- PROBLEM TO SOLVE: A verbatim copy of the data below is the required output.
□ □ □ □ □
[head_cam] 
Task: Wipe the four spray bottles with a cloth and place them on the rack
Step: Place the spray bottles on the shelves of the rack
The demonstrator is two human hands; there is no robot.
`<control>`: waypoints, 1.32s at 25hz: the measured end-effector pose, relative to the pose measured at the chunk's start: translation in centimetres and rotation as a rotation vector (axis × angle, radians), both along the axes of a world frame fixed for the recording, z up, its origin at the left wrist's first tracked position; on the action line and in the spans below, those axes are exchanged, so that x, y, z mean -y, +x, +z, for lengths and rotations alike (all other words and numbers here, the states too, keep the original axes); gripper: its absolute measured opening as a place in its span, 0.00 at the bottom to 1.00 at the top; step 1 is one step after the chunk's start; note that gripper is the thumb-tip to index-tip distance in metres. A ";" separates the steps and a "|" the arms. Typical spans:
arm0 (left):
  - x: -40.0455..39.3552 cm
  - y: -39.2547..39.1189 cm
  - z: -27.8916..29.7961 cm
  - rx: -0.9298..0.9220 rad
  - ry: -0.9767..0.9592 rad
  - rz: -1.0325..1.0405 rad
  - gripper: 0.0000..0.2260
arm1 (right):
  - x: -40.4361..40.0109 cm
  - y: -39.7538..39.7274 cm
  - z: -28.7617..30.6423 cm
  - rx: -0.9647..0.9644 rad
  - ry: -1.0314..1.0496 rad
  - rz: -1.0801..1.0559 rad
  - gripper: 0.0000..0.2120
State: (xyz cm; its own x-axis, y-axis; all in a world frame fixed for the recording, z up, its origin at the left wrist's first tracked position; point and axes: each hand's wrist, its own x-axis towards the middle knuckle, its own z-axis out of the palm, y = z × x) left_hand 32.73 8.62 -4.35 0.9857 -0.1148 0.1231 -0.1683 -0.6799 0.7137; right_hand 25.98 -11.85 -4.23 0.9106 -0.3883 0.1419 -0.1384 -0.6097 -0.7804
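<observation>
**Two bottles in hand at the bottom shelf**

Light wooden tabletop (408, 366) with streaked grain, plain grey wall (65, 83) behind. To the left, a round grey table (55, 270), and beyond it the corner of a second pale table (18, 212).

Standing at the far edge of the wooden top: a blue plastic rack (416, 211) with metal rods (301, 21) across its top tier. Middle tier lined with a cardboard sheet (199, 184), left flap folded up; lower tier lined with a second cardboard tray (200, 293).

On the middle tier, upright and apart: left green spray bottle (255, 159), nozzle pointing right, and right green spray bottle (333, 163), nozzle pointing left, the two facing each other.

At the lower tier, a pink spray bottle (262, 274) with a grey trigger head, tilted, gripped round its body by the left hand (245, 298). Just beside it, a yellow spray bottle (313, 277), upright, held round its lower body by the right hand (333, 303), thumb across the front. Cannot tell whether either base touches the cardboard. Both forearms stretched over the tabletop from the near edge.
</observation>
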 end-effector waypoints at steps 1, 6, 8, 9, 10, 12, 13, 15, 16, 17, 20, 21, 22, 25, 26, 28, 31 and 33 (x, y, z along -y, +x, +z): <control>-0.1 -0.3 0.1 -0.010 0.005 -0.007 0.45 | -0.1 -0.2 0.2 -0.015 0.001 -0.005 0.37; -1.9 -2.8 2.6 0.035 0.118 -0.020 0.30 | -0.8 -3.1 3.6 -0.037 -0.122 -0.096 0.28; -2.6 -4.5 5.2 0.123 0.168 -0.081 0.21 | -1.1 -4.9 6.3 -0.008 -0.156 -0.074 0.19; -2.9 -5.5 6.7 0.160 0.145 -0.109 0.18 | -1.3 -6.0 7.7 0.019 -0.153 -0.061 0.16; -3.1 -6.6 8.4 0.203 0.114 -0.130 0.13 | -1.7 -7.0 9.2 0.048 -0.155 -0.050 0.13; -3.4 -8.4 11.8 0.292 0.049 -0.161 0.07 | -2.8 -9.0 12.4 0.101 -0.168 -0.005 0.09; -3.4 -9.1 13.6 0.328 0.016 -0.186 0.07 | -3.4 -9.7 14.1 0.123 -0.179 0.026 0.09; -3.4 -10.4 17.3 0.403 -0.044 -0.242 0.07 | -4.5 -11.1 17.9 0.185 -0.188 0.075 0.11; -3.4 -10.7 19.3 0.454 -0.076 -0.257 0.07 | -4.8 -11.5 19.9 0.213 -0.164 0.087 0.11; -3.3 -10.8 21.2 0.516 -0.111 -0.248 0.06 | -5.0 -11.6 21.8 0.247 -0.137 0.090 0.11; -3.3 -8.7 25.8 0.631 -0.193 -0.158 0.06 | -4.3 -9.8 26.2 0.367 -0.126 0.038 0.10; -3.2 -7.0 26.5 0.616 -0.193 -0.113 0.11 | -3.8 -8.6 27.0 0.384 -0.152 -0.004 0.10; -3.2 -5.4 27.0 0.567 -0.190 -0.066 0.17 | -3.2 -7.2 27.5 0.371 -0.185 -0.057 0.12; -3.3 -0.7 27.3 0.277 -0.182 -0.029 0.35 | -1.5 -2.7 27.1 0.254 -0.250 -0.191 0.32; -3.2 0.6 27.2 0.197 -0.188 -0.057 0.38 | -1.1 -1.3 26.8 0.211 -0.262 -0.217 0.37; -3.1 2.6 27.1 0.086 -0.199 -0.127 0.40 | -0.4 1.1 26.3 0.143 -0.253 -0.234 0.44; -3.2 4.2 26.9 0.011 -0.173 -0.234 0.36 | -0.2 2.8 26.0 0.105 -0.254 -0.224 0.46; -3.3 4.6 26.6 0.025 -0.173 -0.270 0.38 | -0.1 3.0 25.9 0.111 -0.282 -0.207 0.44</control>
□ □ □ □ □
- RESPONSE TO THIS EXERCISE:
[head_cam] 
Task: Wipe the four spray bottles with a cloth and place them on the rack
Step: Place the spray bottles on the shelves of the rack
The demonstrator is two human hands; there is no robot.
`<control>`: waypoints, 1.32s at 25hz: the measured end-effector pose, relative to the pose measured at the chunk's start: translation in centimetres and rotation as a rotation vector (axis × angle, radians), both along the axes of a world frame fixed for the recording, z up, its origin at the left wrist's first tracked position; on the action line and in the spans below, those axes are exchanged, so that x, y, z mean -y, +x, +z, for lengths and rotations alike (all other words and numbers here, the states too, keep the original axes); gripper: its absolute measured opening as a place in its span, 0.00 at the bottom to 1.00 at the top; step 1 is one step after the chunk's start; note that gripper is the thumb-tip to index-tip distance in metres. A ";" separates the steps and a "|" the arms. Typical spans:
arm0 (left):
  - x: -40.0455..39.3552 cm
  - y: -39.2547..39.1189 cm
  - z: -27.8916..29.7961 cm
  - rx: -0.9298..0.9220 rad
  - ry: -0.9767..0.9592 rad
  - rz: -1.0325..1.0405 rad
  - gripper: 0.0000..0.2260
arm1 (right):
  - x: -40.4361..40.0109 cm
  - y: -39.7538..39.7274 cm
  - z: -28.7617..30.6423 cm
  - rx: -0.9647..0.9644 rad
  - ry: -1.0314..1.0496 rad
  - rz: -1.0801..1.0559 rad
  - gripper: 0.0000..0.2120
State: (xyz cm; its own x-axis, y-axis; all in a world frame fixed for the recording, z up, its origin at the left wrist's first tracked position; point and axes: each hand's wrist, its own x-axis towards the middle knuckle, its own z-axis out of the palm, y = z × x) left_hand 32.73 8.62 -4.35 0.9857 -0.1148 0.1231 -0.1683 -0.6799 0.7137; right_hand 25.98 -11.85 -4.23 0.9106 -0.3883 0.1419 -0.1384 -0.6097 -0.7804
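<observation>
**Two bottles in hand at the bottom shelf**

Light wooden tabletop (408, 366) with streaked grain, plain grey wall (65, 83) behind. To the left, a round grey table (55, 270), and beyond it the corner of a second pale table (18, 212).

Standing at the far edge of the wooden top: a blue plastic rack (416, 211) with metal rods (301, 21) across its top tier. Middle tier lined with a cardboard sheet (199, 184), left flap folded up; lower tier lined with a second cardboard tray (200, 293).

On the middle tier, upright and apart: left green spray bottle (255, 159), nozzle pointing right, and right green spray bottle (333, 163), nozzle pointing left, the two facing each other.

At the lower tier, a pink spray bottle (262, 274) with a grey trigger head, tilted, gripped round its body by the left hand (245, 298). Just beside it, a yellow spray bottle (313, 277), upright, held round its lower body by the right hand (333, 303), thumb across the front. Cannot tell whether either base touches the cardboard. Both forearms stretched over the tabletop from the near edge.
</observation>
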 end-effector waypoints at steps 1, 6, 8, 9, 10, 12, 13, 15, 16, 17, 20, 21, 22, 25, 26, 28, 31 and 33 (x, y, z along -y, +x, +z): <control>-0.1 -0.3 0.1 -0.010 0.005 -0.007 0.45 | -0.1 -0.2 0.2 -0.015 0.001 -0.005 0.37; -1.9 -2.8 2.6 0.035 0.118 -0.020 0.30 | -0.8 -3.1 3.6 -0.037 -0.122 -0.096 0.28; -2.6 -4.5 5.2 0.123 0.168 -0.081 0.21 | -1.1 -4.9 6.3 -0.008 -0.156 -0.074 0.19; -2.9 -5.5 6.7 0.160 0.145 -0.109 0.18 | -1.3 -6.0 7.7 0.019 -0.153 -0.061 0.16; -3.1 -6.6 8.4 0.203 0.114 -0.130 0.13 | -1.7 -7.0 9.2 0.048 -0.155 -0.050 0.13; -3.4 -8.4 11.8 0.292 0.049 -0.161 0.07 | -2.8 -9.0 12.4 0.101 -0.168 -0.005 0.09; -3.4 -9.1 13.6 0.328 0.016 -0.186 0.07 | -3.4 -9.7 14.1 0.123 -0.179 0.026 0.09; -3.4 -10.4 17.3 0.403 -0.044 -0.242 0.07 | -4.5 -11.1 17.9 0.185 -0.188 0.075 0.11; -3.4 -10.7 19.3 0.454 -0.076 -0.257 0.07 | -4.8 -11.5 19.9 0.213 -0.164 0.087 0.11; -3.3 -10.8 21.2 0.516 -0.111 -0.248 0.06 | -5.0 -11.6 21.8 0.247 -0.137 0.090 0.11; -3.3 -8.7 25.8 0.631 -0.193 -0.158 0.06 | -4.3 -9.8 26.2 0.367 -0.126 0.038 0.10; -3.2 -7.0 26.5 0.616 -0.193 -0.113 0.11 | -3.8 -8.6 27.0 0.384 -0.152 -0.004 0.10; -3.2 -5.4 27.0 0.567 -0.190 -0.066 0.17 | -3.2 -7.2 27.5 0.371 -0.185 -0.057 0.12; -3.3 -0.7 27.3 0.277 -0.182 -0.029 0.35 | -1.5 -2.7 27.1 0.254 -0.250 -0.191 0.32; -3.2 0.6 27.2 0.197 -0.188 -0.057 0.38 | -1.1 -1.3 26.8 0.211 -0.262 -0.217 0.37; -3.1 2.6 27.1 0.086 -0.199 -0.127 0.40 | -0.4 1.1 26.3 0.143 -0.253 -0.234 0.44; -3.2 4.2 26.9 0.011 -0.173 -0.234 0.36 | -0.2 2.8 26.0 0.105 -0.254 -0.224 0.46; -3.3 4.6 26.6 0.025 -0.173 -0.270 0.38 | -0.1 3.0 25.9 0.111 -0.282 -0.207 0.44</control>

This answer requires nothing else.